Advanced Cross-Validation Techniques

1. Stratified K-Fold (For Imbalanced Datasets)

When working with imbalanced classes, Stratified K-Fold ensures that each fold preserves the same class distribution as the full dataset. This balanced distribution makes it a strong option for classification problems with unequal class frequencies.

from sklearn.model_selection import StratifiedKFold
skf = StratifiedKFold(n_splits=5, shuffle=True, random_state=42)
scores = cross_val_score(model, X, y, cv=skf, scoring='accuracy')
print(f'Average Accuracy (Stratified K-Fold): {np.mean(scores):.4f}')

Average Accuracy (Stratified K-Fold): 0.8124

2. Repeated K-Fold Cross-Validation

Repeated K-Fold applies K-Fold several times with different splits to reduce variance even more.
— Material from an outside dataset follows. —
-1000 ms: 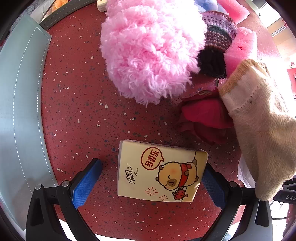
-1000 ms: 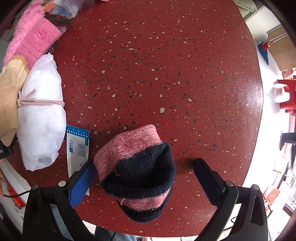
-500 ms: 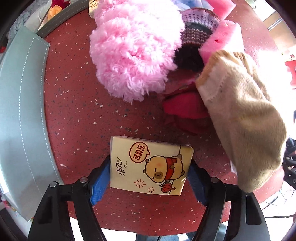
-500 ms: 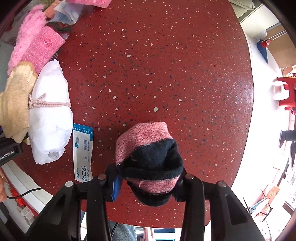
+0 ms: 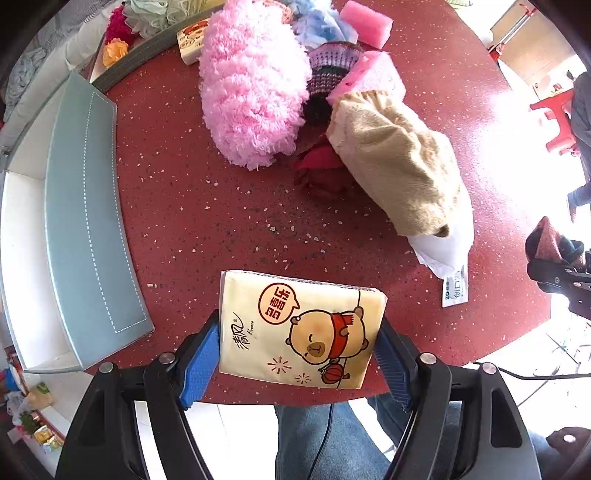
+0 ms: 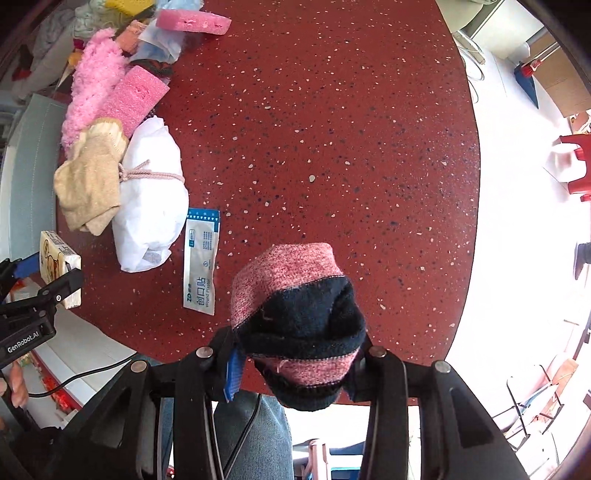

This is commonly used when the dataset is relatively simple and models such as logistic regression can fit the data effectively.

from sklearn.model_selection import RepeatedKFold
rkf = RepeatedKFold(n_splits=5, n_repeats=10, random_state=42)
scores = cross_val_score(model, X, y, cv=rkf, scoring='accuracy')
print(f'Average Accuracy (Repeated K-Fold): {np.mean(scores):.4f}')

Average Accuracy (Repeated K-Fold): 0.8011

3. Nested K-Fold Cross-Validation (For Hyperparameter Tuning)

Nested K-Fold performs hyperparameter tuning in the inner loop while model performance is assessed in the outer loop, helping reduce overfitting during tuning.

from sklearn.model_selection import GridSearchCV, cross_val_score
param_grid = {'n_estimators': [50, 100, 150], 'max_depth': [None, 10, 20]}
gs = GridSearchCV(model, param_grid, cv=5)
scores = cross_val_score(gs, X, y, cv=5)
print(f'Average Accuracy (Nested K-Fold): {np.mean(scores):.4f}')

4. Group K-Fold (For Non-Independent Samples)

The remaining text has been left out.